____ DATASET EXCERPT

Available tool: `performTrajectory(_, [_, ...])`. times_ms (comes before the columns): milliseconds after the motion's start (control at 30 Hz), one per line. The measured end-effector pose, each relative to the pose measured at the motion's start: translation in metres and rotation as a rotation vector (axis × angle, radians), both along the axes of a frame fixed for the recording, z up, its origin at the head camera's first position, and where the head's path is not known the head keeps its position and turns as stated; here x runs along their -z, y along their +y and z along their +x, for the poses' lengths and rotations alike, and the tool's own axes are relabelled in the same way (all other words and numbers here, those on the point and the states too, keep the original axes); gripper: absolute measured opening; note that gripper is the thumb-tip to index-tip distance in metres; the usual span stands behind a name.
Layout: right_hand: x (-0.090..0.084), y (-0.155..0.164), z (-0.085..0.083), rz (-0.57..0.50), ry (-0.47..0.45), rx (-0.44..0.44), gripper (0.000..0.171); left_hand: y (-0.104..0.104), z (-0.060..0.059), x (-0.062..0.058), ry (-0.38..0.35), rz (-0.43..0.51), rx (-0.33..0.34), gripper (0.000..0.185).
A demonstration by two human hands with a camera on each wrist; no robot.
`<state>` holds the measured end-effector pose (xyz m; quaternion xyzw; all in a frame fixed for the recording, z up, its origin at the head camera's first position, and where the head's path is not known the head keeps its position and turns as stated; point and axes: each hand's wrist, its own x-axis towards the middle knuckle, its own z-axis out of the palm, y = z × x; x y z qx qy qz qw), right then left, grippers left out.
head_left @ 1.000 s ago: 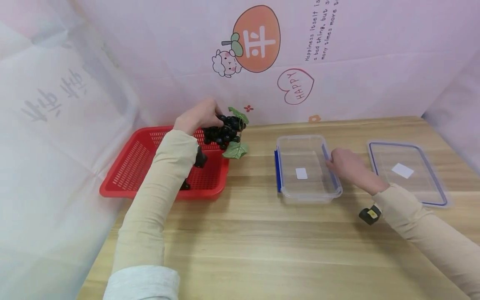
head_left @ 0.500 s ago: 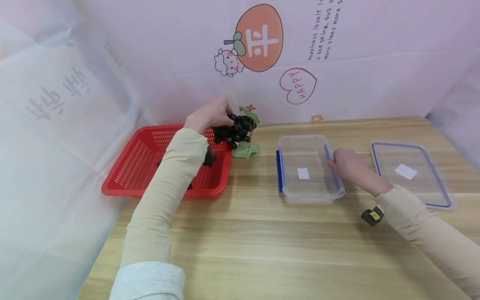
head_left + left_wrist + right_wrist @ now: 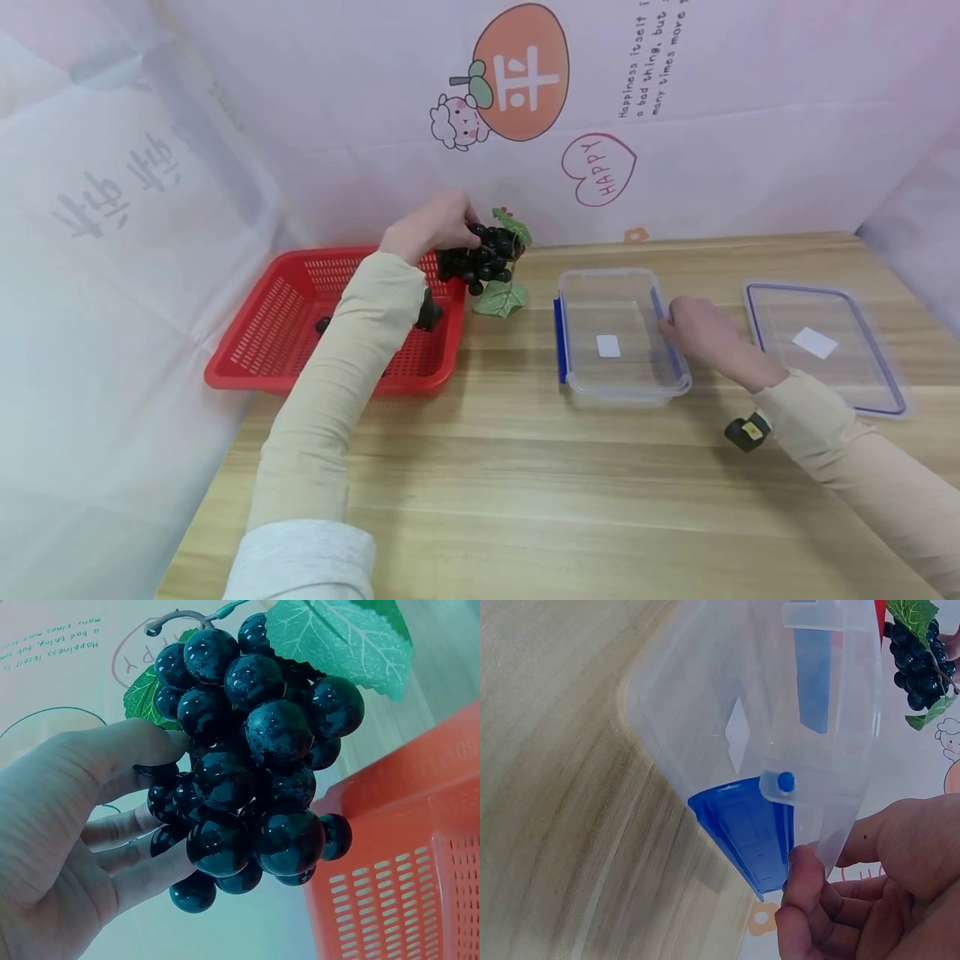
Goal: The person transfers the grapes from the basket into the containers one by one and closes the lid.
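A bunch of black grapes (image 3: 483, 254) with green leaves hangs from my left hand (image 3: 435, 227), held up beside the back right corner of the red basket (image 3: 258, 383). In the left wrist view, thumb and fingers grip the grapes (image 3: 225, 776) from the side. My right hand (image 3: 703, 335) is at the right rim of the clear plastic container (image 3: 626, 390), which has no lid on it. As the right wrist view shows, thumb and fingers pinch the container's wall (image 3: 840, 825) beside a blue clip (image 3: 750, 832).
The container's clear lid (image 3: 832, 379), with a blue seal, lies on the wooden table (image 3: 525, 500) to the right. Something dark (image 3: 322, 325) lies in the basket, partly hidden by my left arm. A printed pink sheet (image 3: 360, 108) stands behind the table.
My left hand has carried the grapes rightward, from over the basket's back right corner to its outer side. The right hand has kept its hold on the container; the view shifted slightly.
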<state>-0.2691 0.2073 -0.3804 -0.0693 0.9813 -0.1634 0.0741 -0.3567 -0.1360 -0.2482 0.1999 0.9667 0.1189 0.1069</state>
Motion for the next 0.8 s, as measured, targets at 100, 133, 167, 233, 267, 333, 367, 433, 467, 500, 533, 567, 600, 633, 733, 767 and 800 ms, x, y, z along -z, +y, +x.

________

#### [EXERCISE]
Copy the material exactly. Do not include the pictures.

#### [TASK OUTPUT]
Available tool: `performTrajectory(_, [_, ...])`. times_ms (comes before the columns): milliseconds after the motion's start (control at 30 Hz), one per line. The measured end-effector pose, each relative to the pose measured at the motion's start: translation in metres and rotation as a rotation vector (axis × angle, radians), both along the axes of a frame fixed for the recording, z up, its origin at the head camera's first position, and where the head's path is not known the head keeps its position and turns as stated; here x runs along their -z, y along their +y and z along their +x, for the poses' lengths and rotations alike, and the tool's own axes are relabelled in the same way (all other words and numbers here, those on the point and the states too, keep the original axes); gripper: absolute measured opening; note that gripper is the thumb-tip to index-tip distance in metres; the usual span stands behind a name.
Layout: right_hand: x (-0.090..0.084), y (-0.155..0.164), z (-0.085..0.083), rz (-0.57..0.50), ry (-0.47..0.45), rx (-0.44..0.44), gripper (0.000..0.171); left_hand: y (-0.104..0.104), z (-0.060..0.059), x (-0.062..0.058), ry (-0.38..0.35), rz (-0.43..0.51), rx (-0.33..0.34), gripper (0.000..0.185).
A demonstration by two human hands with a camera on each wrist; no robot.
`<state>` holds the measured end-effector pose (xyz m; quaternion xyzw; all in a frame fixed for the recording, z up, its origin at the head camera's first position, and where the head's path is not known the head keeps its position and turns as stated; point and axes: each hand's wrist, its own x-axis towards the middle knuckle, its own z-axis out of the palm, y = z × x; x y z qx qy qz qw), right then left, grippers left out.
head_left @ 1.000 s ago: 
head_left @ 0.500 s ago: 
head_left + left_wrist + right_wrist @ now: 
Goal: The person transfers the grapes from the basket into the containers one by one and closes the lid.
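A bunch of black grapes (image 3: 483, 254) with green leaves hangs from my left hand (image 3: 435, 227), held up beside the back right corner of the red basket (image 3: 258, 383). In the left wrist view, thumb and fingers grip the grapes (image 3: 225, 776) from the side. My right hand (image 3: 703, 335) is at the right rim of the clear plastic container (image 3: 626, 390), which has no lid on it. As the right wrist view shows, thumb and fingers pinch the container's wall (image 3: 840, 825) beside a blue clip (image 3: 750, 832).
The container's clear lid (image 3: 832, 379), with a blue seal, lies on the wooden table (image 3: 525, 500) to the right. Something dark (image 3: 322, 325) lies in the basket, partly hidden by my left arm. A printed pink sheet (image 3: 360, 108) stands behind the table.
My left hand has carried the grapes rightward, from over the basket's back right corner to its outer side. The right hand has kept its hold on the container; the view shifted slightly.
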<state>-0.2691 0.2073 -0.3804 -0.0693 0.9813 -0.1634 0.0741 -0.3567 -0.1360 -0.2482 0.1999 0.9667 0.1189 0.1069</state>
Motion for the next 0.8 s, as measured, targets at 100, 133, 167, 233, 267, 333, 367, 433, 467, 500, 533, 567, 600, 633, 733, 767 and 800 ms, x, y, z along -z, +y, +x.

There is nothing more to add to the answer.